On using Immutable.js


I’ve been using Immutable.js for quite some time in my non-trivial React/Redux projects and it has been paying off. Beside Redux’s requirement of never mutating its state, the library provides other relevant features that were a deciding factor for me to start using it.

This article explains very well, what immutability is, why it is good or bad in building applications in JavaScript.

When I first heard of the library, which is developed by Facebook, I was reluctant to use it, waving it off with excuse like “Why using it if I can easily clone object/array with Object.assign/[].concat”. Those excuses were only consequences of me not taking a time to study it and what it provides. I only began to show appreciation for it only after reading few blog posts describing its other features. Features like Records or extended set of object/array (technically, they are called Map/List in immutable.js) methods besides map, filter, reduce. Those methods quickly replaced their equivalents from lodash.

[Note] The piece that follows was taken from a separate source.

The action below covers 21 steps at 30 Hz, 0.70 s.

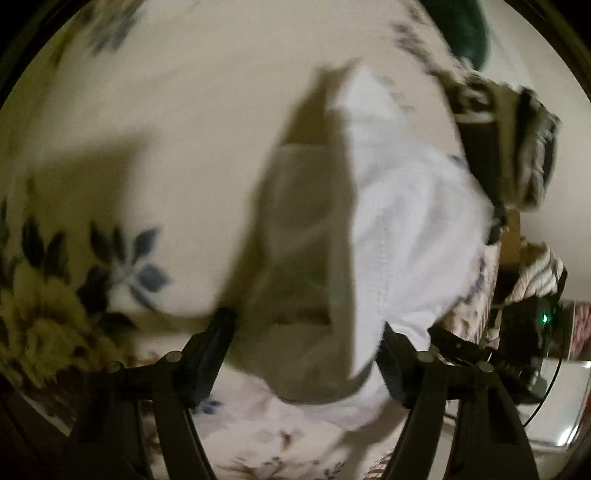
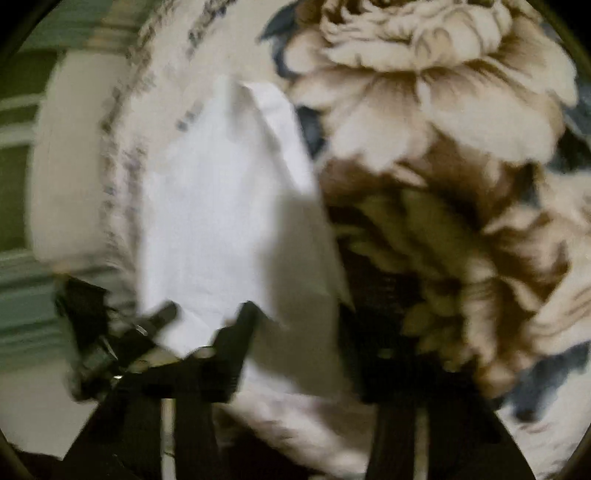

Example of my practice for using Immutable.js in Redux goes like this:

  • When AJAX response is received, it is immediately turned into Map with Immutable.fromJS, which deeply converts object and array to Map and Lists. I have all API calls organized in single object so that I do that in only one file.
  • In reducer’s function definition state has initial value and if it’s an object, it is of Immutable.js type. When updating state I only derive from that state variable (I’m not manually replacing it).
  • When reducer returns new state, Redux dumps new state to React components and I convert Maps and Lists back into plain objects so that I can benefit from propTypes checks. Immutable.js though is still useful in components, for example in shouldComponentUpdate because we can do a == b and not worry about deep/reference equality (remember, with immutable.js a state change of object produces a new object that have new reference)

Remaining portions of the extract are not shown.